ASSIGNMENT: Write out the data exactly, keeping every line.

INFORMATION PROVIDED:
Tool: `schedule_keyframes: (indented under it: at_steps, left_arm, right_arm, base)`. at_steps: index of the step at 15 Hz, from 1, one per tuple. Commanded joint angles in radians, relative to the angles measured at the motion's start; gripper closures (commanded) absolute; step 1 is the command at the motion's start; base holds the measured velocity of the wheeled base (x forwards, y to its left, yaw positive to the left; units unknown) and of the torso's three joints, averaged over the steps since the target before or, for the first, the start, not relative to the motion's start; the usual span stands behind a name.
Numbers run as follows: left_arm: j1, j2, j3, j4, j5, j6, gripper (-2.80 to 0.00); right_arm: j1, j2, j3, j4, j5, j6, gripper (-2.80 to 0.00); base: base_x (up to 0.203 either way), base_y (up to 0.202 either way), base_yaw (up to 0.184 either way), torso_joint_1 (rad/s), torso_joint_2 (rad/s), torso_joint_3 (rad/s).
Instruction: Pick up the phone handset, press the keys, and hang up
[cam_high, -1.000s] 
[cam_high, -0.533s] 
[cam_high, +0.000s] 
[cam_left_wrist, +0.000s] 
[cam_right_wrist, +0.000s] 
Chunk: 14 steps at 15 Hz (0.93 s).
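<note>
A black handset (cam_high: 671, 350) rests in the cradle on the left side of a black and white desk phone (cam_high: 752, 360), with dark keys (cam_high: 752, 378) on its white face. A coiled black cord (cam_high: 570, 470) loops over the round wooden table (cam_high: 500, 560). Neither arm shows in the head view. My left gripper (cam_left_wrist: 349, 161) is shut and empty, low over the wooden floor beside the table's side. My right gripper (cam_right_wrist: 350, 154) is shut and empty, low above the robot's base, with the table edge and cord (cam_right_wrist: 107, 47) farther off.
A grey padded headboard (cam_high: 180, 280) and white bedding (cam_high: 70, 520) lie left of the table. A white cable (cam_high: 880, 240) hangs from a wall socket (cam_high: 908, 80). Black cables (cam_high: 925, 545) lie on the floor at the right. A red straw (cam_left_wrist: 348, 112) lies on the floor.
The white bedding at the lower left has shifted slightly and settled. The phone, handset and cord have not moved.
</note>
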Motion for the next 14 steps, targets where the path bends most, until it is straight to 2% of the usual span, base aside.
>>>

RESULT:
Tool: `schedule_keyframes: (indented under it: at_steps, left_arm, right_arm, base)`. at_steps: index of the step at 15 Hz, from 1, one per tuple. Commanded joint angles in radians, relative to the angles measured at the motion's start; gripper closures (commanded) absolute; step 1 is the command at the motion's start; base holds the measured velocity of the wheeled base (x forwards, y to its left, yaw positive to the left; units unknown) and of the torso's three joints, averaged over the steps since the target before or, for the first, the start, not relative to the motion's start; the usual span stands behind a name.
Numbers run as follows: left_arm: j1, j2, j3, j4, j5, j6, gripper (-2.80 to 0.00); right_arm: j1, j2, j3, j4, j5, j6, gripper (-2.80 to 0.00); base: base_x (up to 0.203 either way), base_y (up to 0.202 either way), base_yaw (up to 0.184 either way), torso_joint_1 (rad/s), torso_joint_2 (rad/s), torso_joint_3 (rad/s).
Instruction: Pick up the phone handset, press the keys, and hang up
[cam_high, -1.000s] 
[cam_high, -0.533s] 
[cam_high, +0.000s] 
[cam_left_wrist, +0.000s] 
[cam_right_wrist, +0.000s] 
Chunk: 14 steps at 15 Hz (0.93 s).
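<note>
A black handset (cam_high: 671, 350) rests in the cradle on the left side of a black and white desk phone (cam_high: 752, 360), with dark keys (cam_high: 752, 378) on its white face. A coiled black cord (cam_high: 570, 470) loops over the round wooden table (cam_high: 500, 560). Neither arm shows in the head view. My left gripper (cam_left_wrist: 349, 161) is shut and empty, low over the wooden floor beside the table's side. My right gripper (cam_right_wrist: 350, 154) is shut and empty, low above the robot's base, with the table edge and cord (cam_right_wrist: 107, 47) farther off.
A grey padded headboard (cam_high: 180, 280) and white bedding (cam_high: 70, 520) lie left of the table. A white cable (cam_high: 880, 240) hangs from a wall socket (cam_high: 908, 80). Black cables (cam_high: 925, 545) lie on the floor at the right. A red straw (cam_left_wrist: 348, 112) lies on the floor.
The white bedding at the lower left has shifted slightly and settled. The phone, handset and cord have not moved.
</note>
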Motion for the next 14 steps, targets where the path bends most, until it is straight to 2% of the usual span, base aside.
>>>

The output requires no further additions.